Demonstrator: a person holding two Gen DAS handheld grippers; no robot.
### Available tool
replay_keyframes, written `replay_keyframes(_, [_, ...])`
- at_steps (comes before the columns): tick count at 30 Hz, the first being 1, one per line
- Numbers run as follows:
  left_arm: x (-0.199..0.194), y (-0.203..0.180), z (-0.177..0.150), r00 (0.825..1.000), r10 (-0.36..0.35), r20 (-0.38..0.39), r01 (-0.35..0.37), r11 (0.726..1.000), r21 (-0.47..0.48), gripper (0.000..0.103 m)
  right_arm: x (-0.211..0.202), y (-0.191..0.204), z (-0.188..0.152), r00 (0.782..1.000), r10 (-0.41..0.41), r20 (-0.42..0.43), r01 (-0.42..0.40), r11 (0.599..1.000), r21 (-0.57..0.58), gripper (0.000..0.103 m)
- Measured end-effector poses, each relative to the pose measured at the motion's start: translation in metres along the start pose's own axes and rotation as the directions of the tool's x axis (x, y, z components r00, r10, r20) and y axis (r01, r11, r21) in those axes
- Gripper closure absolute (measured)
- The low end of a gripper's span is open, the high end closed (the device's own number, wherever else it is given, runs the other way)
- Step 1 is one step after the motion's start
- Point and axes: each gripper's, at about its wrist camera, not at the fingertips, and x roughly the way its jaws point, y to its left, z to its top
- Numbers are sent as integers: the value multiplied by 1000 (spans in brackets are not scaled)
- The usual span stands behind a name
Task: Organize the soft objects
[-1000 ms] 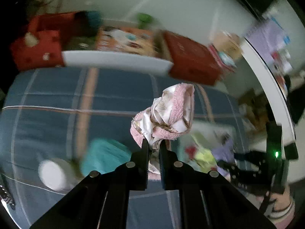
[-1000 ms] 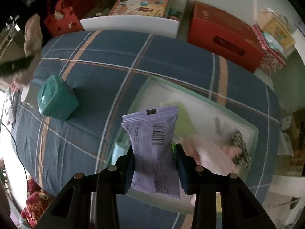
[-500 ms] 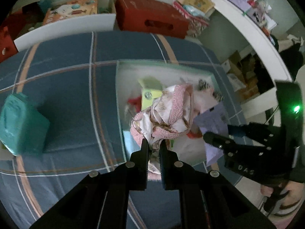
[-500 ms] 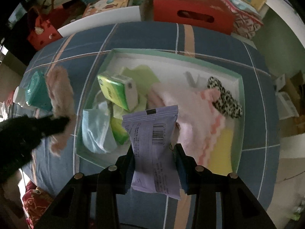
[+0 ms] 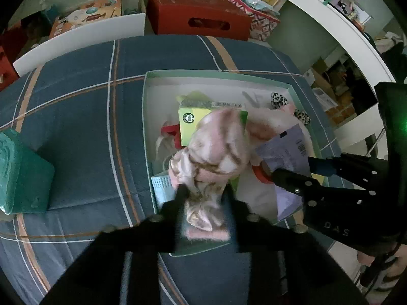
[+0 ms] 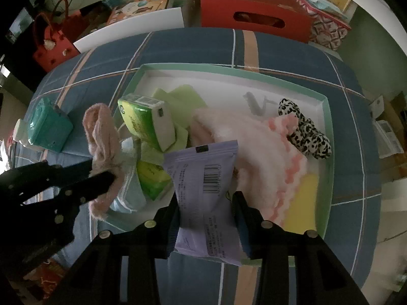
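Note:
My left gripper point(image 5: 204, 193) hangs over the near left corner of the green-rimmed white tray point(image 5: 146, 117). Its jaws are opening, and the crumpled pink-and-white cloth point(image 5: 218, 147) sits loose and blurred between them. The right wrist view shows that cloth point(image 6: 101, 132) bunched at the left gripper point(image 6: 101, 171) above the tray rim point(image 6: 229, 70). My right gripper point(image 6: 207, 203) is shut on a lilac packet point(image 6: 203, 178) with a barcode, held above the tray's near side. The left wrist view shows the same packet point(image 5: 285, 150) at the right gripper point(image 5: 269, 170).
The tray holds a green tissue pack point(image 6: 147, 122), a fluffy pink cloth point(image 6: 254, 147), a leopard-print scrunchie point(image 6: 305, 129) and yellow-green cloths. A teal pack point(image 5: 23, 175) lies on the blue plaid bed left of the tray. A red box point(image 5: 195, 15) and toy boxes stand beyond the bed.
Both grippers came over the tray from the bed side. The left jaws, shut on the pink cloth before, have spread apart and the cloth sags between them. The right still grips the packet.

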Motion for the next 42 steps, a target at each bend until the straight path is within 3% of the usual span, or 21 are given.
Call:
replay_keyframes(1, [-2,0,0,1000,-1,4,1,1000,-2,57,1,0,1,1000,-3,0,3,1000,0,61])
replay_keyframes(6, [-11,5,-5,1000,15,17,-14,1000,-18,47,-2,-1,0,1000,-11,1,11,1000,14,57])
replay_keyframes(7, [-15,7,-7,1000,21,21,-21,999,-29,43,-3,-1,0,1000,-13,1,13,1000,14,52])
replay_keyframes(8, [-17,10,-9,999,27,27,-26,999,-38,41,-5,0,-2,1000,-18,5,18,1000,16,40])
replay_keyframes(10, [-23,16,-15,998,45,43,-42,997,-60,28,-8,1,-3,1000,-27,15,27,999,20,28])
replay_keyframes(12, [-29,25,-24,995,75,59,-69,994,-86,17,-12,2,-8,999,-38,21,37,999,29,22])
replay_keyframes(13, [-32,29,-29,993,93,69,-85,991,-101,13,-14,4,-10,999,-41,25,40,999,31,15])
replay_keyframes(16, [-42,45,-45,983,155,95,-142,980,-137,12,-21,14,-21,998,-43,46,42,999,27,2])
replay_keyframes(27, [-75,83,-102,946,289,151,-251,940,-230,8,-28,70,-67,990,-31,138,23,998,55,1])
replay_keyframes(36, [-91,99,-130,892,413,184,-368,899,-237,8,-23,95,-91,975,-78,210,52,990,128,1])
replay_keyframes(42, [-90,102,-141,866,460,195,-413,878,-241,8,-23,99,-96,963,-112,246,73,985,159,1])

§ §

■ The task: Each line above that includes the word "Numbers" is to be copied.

■ Exercise solution:
- Numbers run as follows:
- Numbers are sent as integers: the value multiplied by 1000 (spans in brackets are not scaled)

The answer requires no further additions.